## What you need to do
The line with "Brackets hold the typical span", the line with "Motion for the", and all lines between them in the material below: return these exactly, and no others.

## Dataset extract
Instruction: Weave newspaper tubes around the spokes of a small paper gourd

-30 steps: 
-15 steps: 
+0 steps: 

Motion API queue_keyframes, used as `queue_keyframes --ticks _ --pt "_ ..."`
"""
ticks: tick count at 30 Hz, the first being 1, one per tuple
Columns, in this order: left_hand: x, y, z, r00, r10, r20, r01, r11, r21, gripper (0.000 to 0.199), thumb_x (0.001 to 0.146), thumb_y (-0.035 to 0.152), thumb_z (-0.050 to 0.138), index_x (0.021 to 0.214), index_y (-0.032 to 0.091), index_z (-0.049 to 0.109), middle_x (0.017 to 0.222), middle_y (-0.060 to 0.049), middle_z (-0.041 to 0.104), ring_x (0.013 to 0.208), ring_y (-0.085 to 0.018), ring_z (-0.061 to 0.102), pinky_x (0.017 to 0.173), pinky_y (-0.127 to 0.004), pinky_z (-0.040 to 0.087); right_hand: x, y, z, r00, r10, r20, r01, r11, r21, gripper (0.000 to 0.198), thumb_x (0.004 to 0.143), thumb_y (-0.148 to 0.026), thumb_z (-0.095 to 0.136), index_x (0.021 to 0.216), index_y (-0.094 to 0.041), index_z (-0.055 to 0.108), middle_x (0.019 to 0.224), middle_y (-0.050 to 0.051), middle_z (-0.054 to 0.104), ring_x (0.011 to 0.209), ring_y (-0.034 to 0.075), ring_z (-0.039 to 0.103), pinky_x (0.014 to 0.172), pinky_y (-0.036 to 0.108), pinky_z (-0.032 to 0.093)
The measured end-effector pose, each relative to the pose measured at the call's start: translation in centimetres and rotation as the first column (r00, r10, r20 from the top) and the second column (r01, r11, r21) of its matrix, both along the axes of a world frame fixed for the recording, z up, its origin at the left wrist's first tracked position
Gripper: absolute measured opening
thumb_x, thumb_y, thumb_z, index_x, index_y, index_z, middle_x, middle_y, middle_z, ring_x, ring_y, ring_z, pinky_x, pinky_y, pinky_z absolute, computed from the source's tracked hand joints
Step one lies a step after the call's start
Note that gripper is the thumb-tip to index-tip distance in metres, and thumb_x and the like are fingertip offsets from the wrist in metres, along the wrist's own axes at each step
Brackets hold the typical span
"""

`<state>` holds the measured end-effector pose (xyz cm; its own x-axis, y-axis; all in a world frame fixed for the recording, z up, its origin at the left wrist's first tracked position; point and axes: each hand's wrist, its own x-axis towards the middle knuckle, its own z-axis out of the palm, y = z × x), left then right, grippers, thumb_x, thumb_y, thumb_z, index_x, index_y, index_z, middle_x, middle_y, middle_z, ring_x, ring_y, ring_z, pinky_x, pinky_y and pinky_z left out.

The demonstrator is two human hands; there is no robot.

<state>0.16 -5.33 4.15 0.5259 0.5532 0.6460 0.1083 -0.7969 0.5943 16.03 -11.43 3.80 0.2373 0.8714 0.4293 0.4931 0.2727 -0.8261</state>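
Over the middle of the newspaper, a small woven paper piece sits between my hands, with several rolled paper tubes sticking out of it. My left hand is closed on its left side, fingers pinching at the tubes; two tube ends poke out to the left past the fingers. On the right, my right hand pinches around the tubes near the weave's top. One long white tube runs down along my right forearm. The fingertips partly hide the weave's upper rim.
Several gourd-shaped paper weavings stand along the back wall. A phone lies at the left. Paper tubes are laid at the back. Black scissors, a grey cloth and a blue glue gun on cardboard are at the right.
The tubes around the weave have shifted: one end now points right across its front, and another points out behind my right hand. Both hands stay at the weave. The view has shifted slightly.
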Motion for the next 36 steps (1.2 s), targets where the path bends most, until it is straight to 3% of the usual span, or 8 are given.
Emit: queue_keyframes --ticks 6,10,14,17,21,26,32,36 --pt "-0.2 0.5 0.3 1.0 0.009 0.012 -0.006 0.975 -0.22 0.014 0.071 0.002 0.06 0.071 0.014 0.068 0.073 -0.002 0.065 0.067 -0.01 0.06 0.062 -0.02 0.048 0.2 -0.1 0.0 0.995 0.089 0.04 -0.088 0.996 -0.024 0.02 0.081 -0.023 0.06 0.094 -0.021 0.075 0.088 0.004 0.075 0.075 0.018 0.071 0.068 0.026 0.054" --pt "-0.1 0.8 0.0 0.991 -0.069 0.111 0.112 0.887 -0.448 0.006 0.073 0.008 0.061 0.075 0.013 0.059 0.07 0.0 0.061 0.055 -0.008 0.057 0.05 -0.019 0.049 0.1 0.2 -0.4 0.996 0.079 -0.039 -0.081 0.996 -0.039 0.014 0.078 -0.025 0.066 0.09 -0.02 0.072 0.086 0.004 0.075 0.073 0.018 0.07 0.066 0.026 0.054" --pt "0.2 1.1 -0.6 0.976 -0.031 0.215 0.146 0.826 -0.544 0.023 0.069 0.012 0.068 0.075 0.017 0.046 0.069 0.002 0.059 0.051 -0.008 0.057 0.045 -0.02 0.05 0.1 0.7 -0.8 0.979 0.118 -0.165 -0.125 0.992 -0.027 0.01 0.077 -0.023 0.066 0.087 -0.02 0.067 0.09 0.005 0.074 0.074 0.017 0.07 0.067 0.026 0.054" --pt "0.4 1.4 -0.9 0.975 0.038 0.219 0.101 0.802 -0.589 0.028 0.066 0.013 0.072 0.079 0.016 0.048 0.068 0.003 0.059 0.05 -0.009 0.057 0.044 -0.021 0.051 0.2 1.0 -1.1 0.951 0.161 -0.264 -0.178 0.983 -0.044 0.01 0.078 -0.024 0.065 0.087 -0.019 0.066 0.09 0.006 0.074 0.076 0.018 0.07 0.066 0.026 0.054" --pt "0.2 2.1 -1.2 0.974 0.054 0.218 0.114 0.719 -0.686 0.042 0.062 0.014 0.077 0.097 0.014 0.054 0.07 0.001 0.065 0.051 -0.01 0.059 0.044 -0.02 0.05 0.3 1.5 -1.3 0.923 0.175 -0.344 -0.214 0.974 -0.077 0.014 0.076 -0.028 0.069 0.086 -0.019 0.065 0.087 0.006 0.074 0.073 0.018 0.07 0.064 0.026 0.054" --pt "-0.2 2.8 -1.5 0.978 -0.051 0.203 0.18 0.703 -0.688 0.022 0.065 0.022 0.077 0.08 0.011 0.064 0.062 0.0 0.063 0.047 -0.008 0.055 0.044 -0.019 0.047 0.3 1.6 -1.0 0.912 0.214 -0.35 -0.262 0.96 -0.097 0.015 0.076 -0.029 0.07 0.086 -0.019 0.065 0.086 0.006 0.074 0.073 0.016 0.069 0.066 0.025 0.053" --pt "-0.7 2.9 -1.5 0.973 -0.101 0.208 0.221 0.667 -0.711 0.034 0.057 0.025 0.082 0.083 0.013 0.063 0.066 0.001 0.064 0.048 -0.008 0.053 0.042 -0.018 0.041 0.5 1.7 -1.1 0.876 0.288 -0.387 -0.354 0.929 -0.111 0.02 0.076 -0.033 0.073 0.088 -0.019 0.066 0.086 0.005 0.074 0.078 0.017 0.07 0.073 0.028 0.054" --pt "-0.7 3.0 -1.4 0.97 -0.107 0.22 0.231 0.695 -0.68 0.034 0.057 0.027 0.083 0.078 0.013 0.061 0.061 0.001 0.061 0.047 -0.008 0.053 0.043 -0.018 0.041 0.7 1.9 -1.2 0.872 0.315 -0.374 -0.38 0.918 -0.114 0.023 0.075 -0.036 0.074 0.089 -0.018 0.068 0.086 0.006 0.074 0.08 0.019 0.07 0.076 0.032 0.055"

## Answer box
Brackets hold the typical span
"""

`<state>` holds the measured end-effector pose (xyz cm; its own x-axis, y-axis; all in a world frame fixed for the recording, z up, its origin at the left wrist's first tracked position; point and axes: each hand's wrist, its own x-axis towards the middle knuckle, its own z-axis out of the palm, y = z × x), left then right, grippers, thumb_x, thumb_y, thumb_z, index_x, index_y, index_z, middle_x, middle_y, middle_z, ring_x, ring_y, ring_z, pinky_x, pinky_y and pinky_z left out.

The demonstrator is two human hands; there is no robot.

<state>0.16 -5.33 4.15 0.5259 0.5532 0.6460 0.1083 -0.7969 0.5943 16.03 -11.43 3.80 0.2373 0.8714 0.4293 0.4931 0.2727 -0.8261</state>
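Over the middle of the newspaper, a small woven paper piece sits between my hands, with several rolled paper tubes sticking out of it. My left hand is closed on its left side, fingers pinching at the tubes; two tube ends poke out to the left past the fingers. On the right, my right hand pinches around the tubes near the weave's top. One long white tube runs down along my right forearm. The fingertips partly hide the weave's upper rim.
Several gourd-shaped paper weavings stand along the back wall. A phone lies at the left. Paper tubes are laid at the back. Black scissors, a grey cloth and a blue glue gun on cardboard are at the right.
The tubes around the weave have shifted: one end now points right across its front, and another points out behind my right hand. Both hands stay at the weave. The view has shifted slightly.
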Motion for the next 36 steps (1.2 s), targets where the path bends most, until it is straight to 3% of the usual span, or 8 are given.

No more work remains for this exercise.